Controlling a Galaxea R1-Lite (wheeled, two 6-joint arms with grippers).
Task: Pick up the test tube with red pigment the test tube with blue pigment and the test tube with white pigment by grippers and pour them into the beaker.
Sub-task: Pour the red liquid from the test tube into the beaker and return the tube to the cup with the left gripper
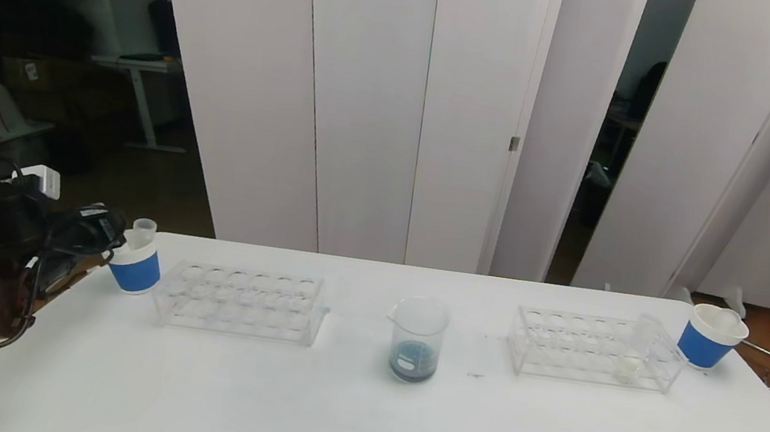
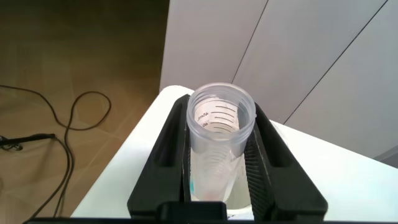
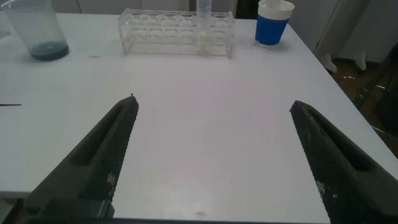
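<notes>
While our left gripper (image 2: pixel 219 168) clamps an emptied tube (image 2: pixel 219 134) over the left cup (image 1: pixel 135 266), right gripper (image 3: pixel 211 155) hangs spread; white-pigment tube (image 1: pixel 629 365) sits racked, beaker (image 1: pixel 417 338) mid-table.

The beaker (image 1: pixel 417 339) stands upright near the middle of the white table (image 1: pixel 341 421), dark blue liquid pooled at its bottom. To its left lies a clear rack (image 1: pixel 241 301), and beyond that a blue paper cup (image 1: pixel 135 266) at the table's left edge. The left gripper (image 1: pixel 94 224) hangs beside this cup, with a clear tube (image 1: pixel 143 229) standing just over the cup's rim. To the beaker's right sits a second rack (image 1: pixel 596 349) holding the test tube with white pigment (image 1: pixel 629 363) upright, then another blue cup (image 1: pixel 709 336).
</notes>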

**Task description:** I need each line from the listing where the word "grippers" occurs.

**Result of the task:**
Controlling a Galaxea R1-Lite (wheeled, two 6-joint arms with grippers).
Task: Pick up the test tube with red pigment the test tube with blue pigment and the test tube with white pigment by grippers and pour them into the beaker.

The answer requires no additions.